More precisely—golden lines forming geometric patterns in the air. Patterns Kaito recognized.

A blueprint.

The lines assembled into a translucent square shield of pure light, hovering between him and the golem. Dimensions, annotations, specifications—all shimmering like a hologram.

"What the…?"

The golem tried to pull its blade free. The shield held. The creature stepped back; its stone body vibrated—confusion?

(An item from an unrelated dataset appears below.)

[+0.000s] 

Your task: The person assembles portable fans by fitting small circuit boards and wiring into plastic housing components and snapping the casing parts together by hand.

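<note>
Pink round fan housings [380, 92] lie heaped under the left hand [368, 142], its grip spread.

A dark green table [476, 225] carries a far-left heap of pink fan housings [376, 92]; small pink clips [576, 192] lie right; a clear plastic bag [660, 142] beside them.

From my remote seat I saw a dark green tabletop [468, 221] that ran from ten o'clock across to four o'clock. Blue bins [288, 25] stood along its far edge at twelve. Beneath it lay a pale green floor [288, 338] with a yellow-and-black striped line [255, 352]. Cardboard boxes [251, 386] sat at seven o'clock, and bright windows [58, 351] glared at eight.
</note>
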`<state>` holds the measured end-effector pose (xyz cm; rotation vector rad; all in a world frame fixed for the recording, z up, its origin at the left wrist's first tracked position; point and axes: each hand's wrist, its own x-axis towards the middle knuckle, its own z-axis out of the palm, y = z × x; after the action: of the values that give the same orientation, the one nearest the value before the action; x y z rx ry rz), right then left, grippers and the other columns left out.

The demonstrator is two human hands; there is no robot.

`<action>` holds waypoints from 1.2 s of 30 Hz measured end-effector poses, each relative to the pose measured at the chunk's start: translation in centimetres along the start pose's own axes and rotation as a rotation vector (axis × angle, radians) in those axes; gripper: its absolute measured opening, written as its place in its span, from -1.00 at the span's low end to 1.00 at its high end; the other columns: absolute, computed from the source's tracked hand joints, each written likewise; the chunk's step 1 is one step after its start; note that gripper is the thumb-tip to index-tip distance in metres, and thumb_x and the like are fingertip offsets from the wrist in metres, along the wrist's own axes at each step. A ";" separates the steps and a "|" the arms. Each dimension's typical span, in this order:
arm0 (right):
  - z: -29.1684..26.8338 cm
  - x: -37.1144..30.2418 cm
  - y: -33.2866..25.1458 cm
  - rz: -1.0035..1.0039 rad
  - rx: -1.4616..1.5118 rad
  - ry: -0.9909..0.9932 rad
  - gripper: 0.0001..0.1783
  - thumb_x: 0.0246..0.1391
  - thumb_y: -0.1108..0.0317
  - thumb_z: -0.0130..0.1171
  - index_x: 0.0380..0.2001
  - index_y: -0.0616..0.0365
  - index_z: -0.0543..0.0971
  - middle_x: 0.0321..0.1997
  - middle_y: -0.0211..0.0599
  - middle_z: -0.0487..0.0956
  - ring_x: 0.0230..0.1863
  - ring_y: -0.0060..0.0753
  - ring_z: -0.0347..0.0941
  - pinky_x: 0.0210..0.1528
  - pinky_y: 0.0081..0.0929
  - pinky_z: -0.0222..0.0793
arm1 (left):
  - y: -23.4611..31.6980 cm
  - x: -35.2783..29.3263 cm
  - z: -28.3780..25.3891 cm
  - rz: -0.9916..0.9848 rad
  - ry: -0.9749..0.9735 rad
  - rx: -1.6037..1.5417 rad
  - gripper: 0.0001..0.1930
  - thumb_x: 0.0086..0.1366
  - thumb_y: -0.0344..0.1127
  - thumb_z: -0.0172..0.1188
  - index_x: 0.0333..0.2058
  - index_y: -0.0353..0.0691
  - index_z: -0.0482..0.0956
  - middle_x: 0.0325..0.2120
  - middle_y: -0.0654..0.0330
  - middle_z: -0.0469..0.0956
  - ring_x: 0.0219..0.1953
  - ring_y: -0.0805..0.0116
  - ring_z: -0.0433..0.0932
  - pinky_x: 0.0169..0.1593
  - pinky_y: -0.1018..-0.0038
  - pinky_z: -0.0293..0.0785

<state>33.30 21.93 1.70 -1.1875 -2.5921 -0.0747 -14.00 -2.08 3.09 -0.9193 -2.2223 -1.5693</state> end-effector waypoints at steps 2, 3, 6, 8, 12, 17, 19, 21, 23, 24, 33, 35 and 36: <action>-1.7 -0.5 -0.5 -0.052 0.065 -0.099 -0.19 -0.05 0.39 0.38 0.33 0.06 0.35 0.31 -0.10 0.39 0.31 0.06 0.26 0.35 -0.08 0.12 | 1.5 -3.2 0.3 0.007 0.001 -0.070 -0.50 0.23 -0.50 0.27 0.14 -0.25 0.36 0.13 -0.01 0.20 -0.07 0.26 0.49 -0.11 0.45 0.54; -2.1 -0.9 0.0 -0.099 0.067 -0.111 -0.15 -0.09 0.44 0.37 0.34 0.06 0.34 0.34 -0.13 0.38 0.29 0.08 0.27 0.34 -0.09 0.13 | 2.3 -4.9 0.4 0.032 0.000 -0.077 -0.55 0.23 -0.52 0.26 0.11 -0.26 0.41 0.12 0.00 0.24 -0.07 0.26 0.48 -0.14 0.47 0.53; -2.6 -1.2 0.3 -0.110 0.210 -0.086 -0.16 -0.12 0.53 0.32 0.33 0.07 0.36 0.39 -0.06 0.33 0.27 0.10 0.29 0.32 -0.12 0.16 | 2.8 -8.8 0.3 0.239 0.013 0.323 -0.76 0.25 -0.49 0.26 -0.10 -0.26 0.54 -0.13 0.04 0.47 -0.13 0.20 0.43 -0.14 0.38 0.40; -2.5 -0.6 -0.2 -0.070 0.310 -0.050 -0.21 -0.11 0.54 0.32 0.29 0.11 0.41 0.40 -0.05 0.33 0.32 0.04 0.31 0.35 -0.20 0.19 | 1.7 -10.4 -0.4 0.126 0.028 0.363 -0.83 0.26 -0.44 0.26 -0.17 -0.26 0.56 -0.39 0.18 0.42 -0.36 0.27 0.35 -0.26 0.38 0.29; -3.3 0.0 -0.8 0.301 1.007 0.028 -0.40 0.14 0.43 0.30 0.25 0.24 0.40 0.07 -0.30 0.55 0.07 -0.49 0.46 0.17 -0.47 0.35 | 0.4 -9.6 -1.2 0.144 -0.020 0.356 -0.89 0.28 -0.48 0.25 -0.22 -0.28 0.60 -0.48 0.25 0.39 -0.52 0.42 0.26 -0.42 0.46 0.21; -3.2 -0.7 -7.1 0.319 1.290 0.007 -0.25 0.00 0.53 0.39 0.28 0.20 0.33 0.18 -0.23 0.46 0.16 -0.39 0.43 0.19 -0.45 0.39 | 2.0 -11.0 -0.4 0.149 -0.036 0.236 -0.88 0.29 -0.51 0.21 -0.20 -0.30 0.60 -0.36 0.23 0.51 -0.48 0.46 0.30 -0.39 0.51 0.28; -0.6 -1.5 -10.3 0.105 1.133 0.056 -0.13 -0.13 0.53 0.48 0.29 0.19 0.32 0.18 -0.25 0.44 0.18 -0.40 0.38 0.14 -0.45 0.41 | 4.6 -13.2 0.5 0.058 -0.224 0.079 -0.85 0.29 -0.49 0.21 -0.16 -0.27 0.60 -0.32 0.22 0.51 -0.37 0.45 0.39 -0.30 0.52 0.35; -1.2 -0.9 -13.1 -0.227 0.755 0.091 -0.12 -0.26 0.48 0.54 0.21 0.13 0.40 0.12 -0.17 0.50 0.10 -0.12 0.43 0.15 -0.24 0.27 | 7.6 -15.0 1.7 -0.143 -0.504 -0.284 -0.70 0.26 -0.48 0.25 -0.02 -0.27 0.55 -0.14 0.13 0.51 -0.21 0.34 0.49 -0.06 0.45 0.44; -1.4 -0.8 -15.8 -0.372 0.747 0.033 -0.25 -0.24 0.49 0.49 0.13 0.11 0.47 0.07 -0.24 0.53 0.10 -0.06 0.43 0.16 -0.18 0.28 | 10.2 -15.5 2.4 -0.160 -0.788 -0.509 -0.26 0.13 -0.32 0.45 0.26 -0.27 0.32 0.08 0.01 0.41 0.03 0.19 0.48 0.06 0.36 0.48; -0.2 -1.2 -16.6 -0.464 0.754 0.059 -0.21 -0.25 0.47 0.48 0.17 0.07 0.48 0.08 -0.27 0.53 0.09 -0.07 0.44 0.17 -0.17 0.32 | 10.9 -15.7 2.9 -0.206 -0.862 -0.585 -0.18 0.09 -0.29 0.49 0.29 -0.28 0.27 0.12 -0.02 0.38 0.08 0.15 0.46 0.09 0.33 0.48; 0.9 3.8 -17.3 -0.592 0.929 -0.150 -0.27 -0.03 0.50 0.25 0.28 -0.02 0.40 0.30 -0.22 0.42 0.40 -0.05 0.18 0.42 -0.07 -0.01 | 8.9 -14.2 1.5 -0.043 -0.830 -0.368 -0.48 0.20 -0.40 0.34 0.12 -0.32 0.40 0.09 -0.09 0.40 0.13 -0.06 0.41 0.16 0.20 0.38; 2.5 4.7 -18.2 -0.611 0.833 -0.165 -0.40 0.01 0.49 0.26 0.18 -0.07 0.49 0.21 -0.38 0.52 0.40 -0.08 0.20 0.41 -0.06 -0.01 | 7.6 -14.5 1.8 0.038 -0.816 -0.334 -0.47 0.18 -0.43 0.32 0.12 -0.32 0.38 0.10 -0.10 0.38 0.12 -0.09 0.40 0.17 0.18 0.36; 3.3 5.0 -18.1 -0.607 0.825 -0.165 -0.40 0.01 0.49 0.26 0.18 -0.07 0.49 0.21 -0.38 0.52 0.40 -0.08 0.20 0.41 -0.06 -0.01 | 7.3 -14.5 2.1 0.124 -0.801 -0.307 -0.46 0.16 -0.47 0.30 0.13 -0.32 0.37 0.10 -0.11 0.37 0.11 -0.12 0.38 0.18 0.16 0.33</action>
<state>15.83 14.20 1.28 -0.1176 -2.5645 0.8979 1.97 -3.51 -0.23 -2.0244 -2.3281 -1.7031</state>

Kaito looked down at his hands.

His private sketchbook—somehow still clutched since the apartment—was open to a page that had been blank.

Now, in glowing golden ink, the exact same shield blueprint floated on the paper.

But Kaito hadn't drawn it.

Or… had he?

His hands shook, yet part of his mind felt tethered—like an invisible string connecting his thoughts to those golden lines.

The golem attacked again, this time with a brutal stone fist. The shield cracked; shards of light rained like broken glass.

Without thinking—wall.

In the sketchbook, golden lines raced across the page, forming a new blueprint. In reality, a three-meter translucent barrier erupted from the ground, separating Kaito from the golem.

The creature struck it. Fractures spidered, but the wall held.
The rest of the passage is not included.